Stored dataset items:
#####
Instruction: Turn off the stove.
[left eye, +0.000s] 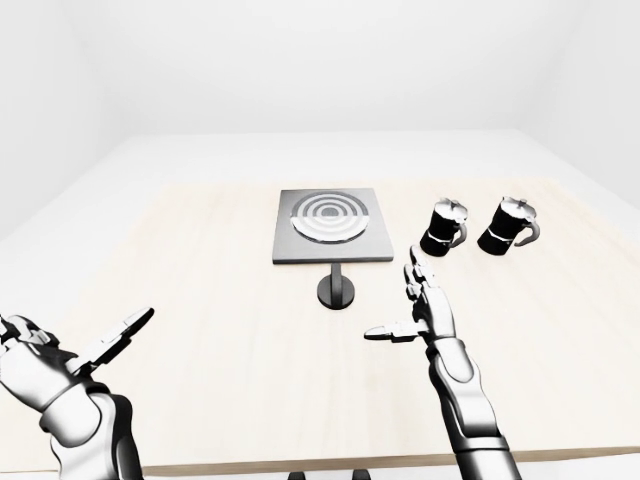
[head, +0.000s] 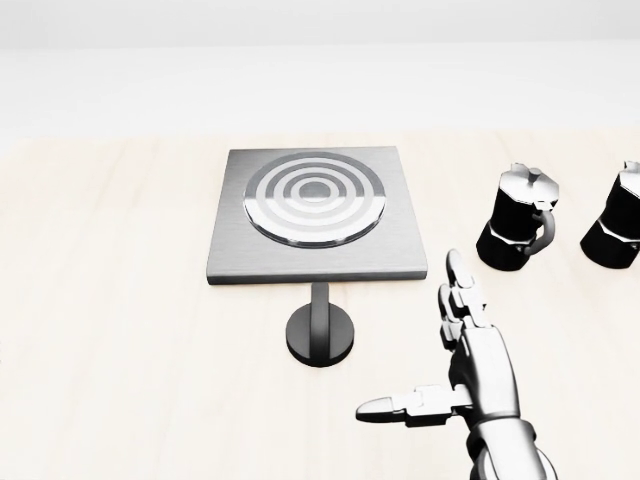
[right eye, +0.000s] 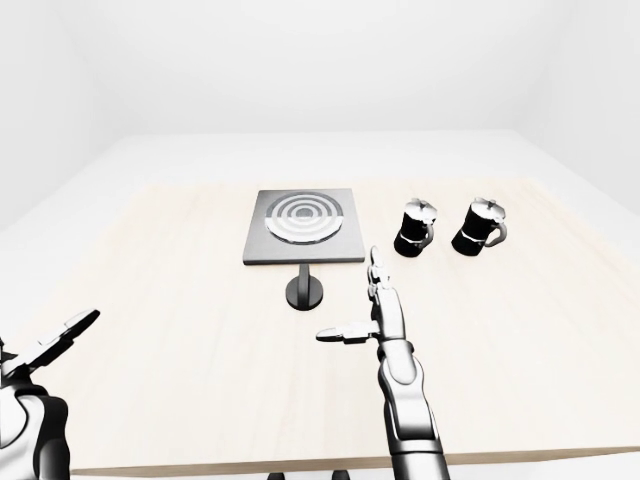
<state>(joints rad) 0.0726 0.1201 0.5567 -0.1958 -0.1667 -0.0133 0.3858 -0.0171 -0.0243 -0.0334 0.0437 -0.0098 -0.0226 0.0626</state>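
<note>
Left hand (left eye: 60, 352), chrome-and-black, three-fingered, low at the left edge of the left-eye view over the pale wooden tabletop (left eye: 200, 300); fingers spread, holding nothing, wide bare wood between it and everything else. Square brushed-steel stove plate with concentric ring burner (head: 316, 212) lies flat at the table's middle, clear of all table edges; its round black knob on a short stem (head: 320, 332) touches the plate's lower edge in the head view. Right hand (head: 455, 360) hovers just right of and below the knob, apart from it, fingers splayed, thumb pointing left, gripping nothing. Two black-and-silver moka pots (head: 518, 232) (head: 615, 228) stand upright right of the plate, near each other, well apart from the hand. Plain white walls and floor (left eye: 320, 90) surround the table
</note>
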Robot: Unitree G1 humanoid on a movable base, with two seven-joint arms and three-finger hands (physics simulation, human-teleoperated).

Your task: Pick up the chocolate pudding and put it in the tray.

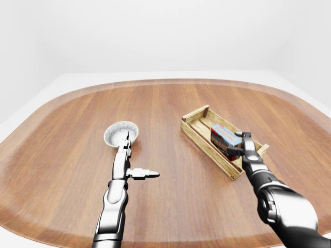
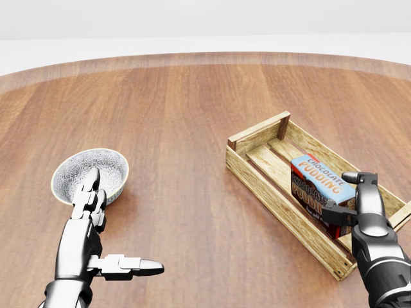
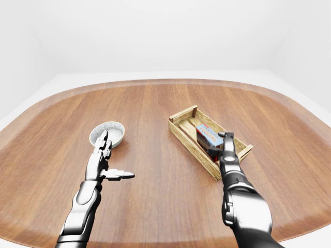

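The wooden bench point(image 2: 192, 128) is carrying a slatted tray point(image 2: 257, 138), where the pudding box point(image 2: 318, 179) is being gripped by the right hand point(image 2: 356, 205). The left hand point(image 2: 96, 250), fingers point(image 2: 138, 264) spread, is being held beside a bowl point(image 2: 74, 168).

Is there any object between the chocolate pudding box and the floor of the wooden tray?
Nothing visible. The blue and brown chocolate pudding box is already inside the slatted wooden tray, with the right hand closed on it. The patterned bowl is far left.
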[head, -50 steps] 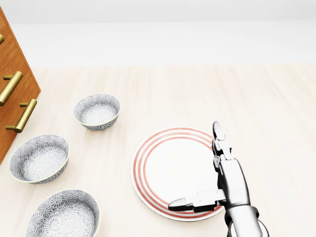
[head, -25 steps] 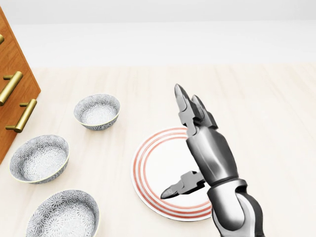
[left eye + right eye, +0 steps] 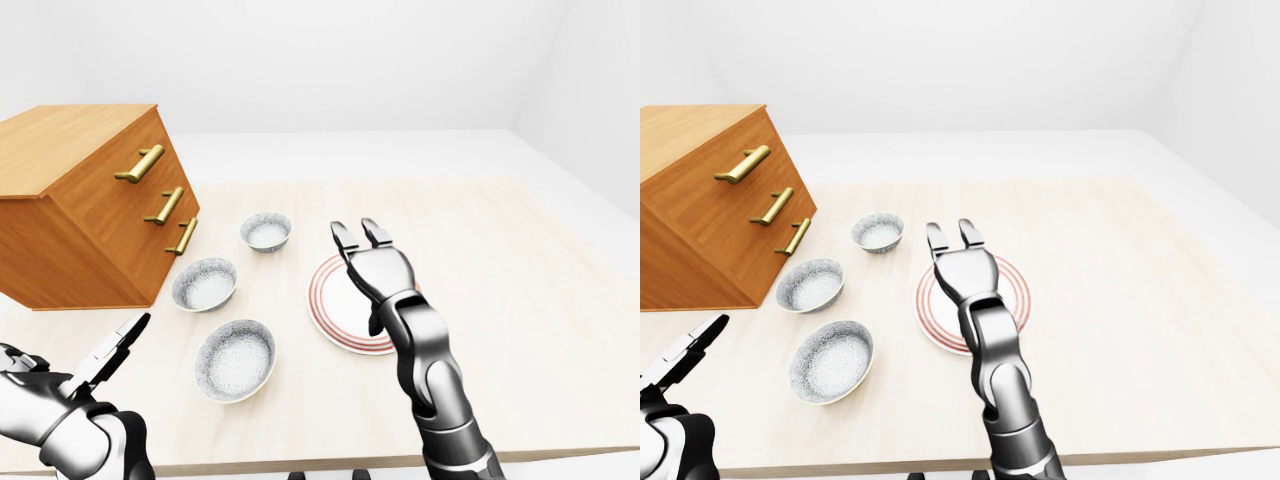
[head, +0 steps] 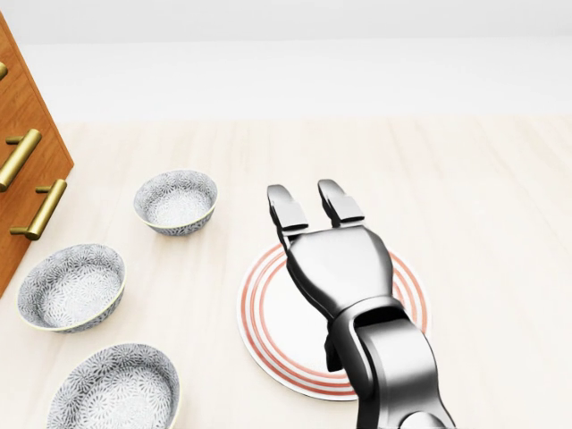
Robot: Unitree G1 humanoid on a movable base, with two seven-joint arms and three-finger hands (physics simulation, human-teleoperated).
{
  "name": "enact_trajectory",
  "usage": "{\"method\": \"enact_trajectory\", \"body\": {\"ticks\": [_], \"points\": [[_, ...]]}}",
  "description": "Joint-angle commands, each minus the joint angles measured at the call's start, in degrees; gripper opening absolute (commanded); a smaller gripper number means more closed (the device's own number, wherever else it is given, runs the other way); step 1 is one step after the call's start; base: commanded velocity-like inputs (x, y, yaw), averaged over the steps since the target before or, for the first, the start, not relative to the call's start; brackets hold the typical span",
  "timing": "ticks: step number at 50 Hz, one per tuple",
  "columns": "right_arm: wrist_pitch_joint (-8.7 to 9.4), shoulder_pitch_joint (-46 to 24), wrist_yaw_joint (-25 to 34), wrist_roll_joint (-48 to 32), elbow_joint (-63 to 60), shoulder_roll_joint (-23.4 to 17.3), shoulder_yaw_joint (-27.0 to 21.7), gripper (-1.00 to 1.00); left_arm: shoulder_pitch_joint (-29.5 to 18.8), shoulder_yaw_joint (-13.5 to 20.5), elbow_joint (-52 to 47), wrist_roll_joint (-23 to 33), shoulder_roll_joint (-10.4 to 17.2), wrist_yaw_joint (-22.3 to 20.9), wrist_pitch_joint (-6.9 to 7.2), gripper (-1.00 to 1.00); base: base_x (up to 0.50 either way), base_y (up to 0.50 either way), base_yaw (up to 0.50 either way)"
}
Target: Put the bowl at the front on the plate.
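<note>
Three bowls [image 4: 114, 390] beside plate [image 4: 268, 304]; right hand [image 4: 313, 210] spread.

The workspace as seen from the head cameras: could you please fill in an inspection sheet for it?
Surface: pale wooden table, level, bare on its right side.
Job's things: three patterned bowls in a row; the bowl nearest the bottom sits empty left of the plate. The plate holds nothing.
Clutter: middle bowl, far bowl.
Hands: right hand raised over the plate, fingers open, holding nothing. Left hand low at the left edge, fingers extended, empty.
Cables: nothing seen.
Surroundings: wooden drawer chest with brass handles at the table's left; white walls and floor.
</note>
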Motion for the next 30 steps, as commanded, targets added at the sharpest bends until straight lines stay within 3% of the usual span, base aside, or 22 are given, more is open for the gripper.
{"method": "enact_trajectory", "body": {"ticks": [1,12,30], "points": [[0.0,-0.55,6.68,-14.14,-0.8,3.64,2.78,1.0,0.06,0.04,0.16,0.02,-0.07,0.0,0.0,1.0,0.0,0.0,0.0],[0.0,1.46,6.68,-22.58,-2.89,6.23,6.73,1.0,0.21,0.16,-0.35,-0.07,-0.08,0.0,0.0,1.0,0.0,0.0,0.0],[0.0,2.94,6.68,-22.11,-2.6,6.64,7.22,1.0,0.42,0.35,-0.79,-0.1,-0.3,0.0,0.0,1.0,0.0,0.0,0.0]]}}
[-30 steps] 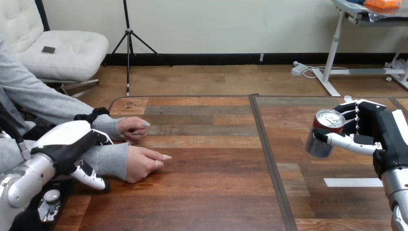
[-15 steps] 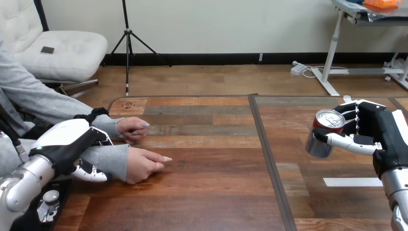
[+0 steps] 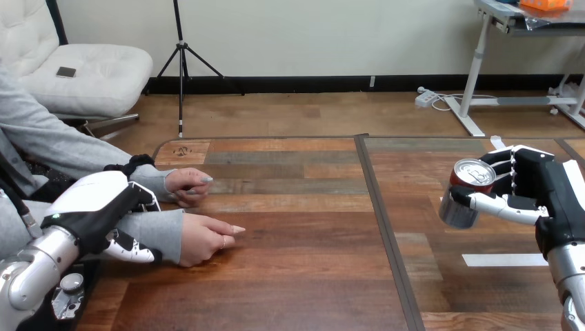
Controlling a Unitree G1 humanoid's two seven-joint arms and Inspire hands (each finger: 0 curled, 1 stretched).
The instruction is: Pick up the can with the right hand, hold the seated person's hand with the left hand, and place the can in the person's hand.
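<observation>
My right hand (image 3: pixel 534 189) is shut on a red-topped can (image 3: pixel 465 193) and holds it tilted above the right part of the table. The person's hand (image 3: pixel 203 238) lies on the table at the left, palm down, one finger pointing right. Their other hand (image 3: pixel 186 183) rests just behind it. My left hand (image 3: pixel 96 207) lies over the grey-sleeved wrist of the nearer arm. Its fingers curl over the far side of the sleeve and its thumb (image 3: pixel 134 252) wraps under the near side.
A dark seam (image 3: pixel 383 227) runs front to back through the wooden table (image 3: pixel 296 276), between the person's hands and the can. A strip of white tape (image 3: pixel 503 260) lies on the table below my right hand.
My left hand has settled a little closer onto the person's sleeve, thumb drawn in under it. The can and my right hand have stayed in place.
</observation>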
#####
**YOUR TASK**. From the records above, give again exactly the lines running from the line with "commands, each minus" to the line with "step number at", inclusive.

**EXERCISE ANSWER**.
  "description": "Joint-angle commands, each minus the joint angles measured at the call's start, in degrees; gripper opening absolute (commanded); a smaller gripper number means more closed (the device's own number, wherever else it is given, runs the other way); step 1 is one step after the call's start; base: commanded velocity-like inputs (x, y, yaw), averaged over the steps since the target before or, for the first, the start, not relative to the call's start; brackets hold the typical span",
  "timing": "ticks: step number at 50 Hz, one per tuple",

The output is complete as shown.